In a previous study [J. Acoust. Soc. Am. 108, 1290 (2000)] the acoustic impedance difference between intercostal tissue and lung was evaluated as a possible explanation for the enhanced lung damage with increased hydrostatic pressure, but the hydrostatic-pressure-dependent impedance difference alone could not explain the enhanced occurrence of hemorrhage. In that study, it was hypothesized that the animal's breathing pattern might be altered as a function of hydrostatic pressure, which in turn might affect the volume of air inspired and expired. The acoustic impedance difference between intercostal tissue and lung would be affected with altered lung inflation, thus altering the acoustic boundary conditions.

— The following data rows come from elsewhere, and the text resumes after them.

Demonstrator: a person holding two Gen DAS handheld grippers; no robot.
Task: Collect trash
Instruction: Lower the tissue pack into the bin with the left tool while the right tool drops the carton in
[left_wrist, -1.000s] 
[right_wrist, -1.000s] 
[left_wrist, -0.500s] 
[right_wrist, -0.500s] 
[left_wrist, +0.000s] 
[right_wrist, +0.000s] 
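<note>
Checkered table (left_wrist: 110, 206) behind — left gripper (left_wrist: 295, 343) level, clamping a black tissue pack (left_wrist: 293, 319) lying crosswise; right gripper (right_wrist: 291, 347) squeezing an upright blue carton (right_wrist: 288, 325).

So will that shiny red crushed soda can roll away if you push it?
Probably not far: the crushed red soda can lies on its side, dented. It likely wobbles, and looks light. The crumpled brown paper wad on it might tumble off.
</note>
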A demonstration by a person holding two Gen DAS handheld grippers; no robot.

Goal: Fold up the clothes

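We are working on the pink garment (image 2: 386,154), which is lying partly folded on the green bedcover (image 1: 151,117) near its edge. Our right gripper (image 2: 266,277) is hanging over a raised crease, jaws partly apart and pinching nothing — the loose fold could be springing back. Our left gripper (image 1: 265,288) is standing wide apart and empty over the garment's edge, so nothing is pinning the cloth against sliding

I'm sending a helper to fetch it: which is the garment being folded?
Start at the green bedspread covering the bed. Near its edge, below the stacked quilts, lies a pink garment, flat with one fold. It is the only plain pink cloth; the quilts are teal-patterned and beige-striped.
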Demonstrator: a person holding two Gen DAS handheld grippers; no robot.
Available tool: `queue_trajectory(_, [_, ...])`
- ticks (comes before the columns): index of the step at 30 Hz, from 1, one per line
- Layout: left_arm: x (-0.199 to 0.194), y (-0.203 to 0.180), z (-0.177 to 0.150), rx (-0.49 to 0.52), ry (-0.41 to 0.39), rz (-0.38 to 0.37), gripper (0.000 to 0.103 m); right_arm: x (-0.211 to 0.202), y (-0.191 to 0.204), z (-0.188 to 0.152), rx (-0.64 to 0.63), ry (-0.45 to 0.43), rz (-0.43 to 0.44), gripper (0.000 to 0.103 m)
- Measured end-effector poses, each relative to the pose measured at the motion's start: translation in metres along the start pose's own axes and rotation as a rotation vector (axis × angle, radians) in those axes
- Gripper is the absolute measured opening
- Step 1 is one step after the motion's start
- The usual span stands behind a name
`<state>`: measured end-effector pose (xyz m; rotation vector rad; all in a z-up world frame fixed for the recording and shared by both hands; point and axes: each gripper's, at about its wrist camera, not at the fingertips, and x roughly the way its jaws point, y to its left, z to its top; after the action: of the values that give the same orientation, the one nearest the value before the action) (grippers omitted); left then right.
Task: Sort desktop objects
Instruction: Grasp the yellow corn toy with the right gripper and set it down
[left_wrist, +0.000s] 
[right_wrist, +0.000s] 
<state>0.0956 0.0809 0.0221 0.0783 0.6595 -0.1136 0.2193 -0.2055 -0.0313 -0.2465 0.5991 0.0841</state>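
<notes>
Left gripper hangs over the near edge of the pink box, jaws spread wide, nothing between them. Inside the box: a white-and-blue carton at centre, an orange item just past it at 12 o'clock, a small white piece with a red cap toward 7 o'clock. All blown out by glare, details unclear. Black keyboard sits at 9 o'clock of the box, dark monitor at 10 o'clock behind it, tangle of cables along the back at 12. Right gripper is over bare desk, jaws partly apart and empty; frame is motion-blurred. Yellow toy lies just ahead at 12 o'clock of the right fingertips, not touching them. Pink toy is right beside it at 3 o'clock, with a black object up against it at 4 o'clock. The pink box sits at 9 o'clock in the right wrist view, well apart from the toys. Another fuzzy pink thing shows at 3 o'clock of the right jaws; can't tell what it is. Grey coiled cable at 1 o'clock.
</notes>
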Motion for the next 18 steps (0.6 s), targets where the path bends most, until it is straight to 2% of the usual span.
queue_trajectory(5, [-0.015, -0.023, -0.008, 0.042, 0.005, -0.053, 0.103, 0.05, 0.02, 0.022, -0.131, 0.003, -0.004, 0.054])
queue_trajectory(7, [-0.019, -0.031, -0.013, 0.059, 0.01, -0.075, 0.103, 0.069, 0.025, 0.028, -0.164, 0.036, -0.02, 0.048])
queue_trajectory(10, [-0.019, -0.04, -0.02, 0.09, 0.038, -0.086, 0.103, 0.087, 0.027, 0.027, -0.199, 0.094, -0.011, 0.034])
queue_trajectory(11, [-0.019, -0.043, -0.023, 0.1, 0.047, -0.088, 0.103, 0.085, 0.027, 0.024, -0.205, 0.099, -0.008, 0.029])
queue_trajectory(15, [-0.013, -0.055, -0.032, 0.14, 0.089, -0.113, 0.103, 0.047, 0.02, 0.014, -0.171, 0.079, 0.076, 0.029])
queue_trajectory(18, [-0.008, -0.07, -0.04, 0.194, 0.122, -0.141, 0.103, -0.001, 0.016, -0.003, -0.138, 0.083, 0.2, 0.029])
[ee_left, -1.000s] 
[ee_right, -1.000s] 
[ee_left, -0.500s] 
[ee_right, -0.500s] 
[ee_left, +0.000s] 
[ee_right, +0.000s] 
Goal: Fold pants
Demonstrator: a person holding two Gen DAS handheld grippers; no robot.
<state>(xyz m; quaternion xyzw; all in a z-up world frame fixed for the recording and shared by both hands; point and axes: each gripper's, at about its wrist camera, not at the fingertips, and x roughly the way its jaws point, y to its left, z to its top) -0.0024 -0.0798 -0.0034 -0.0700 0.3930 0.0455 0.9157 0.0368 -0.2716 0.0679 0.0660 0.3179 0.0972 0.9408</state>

In this study, 12 rats were exposed to 3 volumes of lung inflation (inflated: approximately tidal volume; half-deflated: half-tidal volume; deflated: lung volume at functional residual capacity), 6 rats at 8.6-MPa in situ peak rarefactional pressure (MI of 3.1) and 6 rats at 16-MPa in situ peak rarefactional pressure (MI of 5.8). Respiration was chemically inhibited and a ventilator was used to control lung volume and respiratory frequency. Superthreshold ultrasound exposures of the lungs were used (3.1-MHz, 1000-Hz PRF, 1.3-micros pulse duration, 10-s exposure duration) to produce lesions. Deflated lungs were more easily damaged than half-deflated lungs, and half-deflated lungs were more easily damaged than inflated lungs. In fact, there were no lesions observed in inflated lungs in any of the rats. The acoustic impedance difference between intercostal tissue and lung is much less for the deflated lung condition, suggesting that the extent of lung damage is related to the amount of acoustic energy that is propagated across the pleural surface boundary.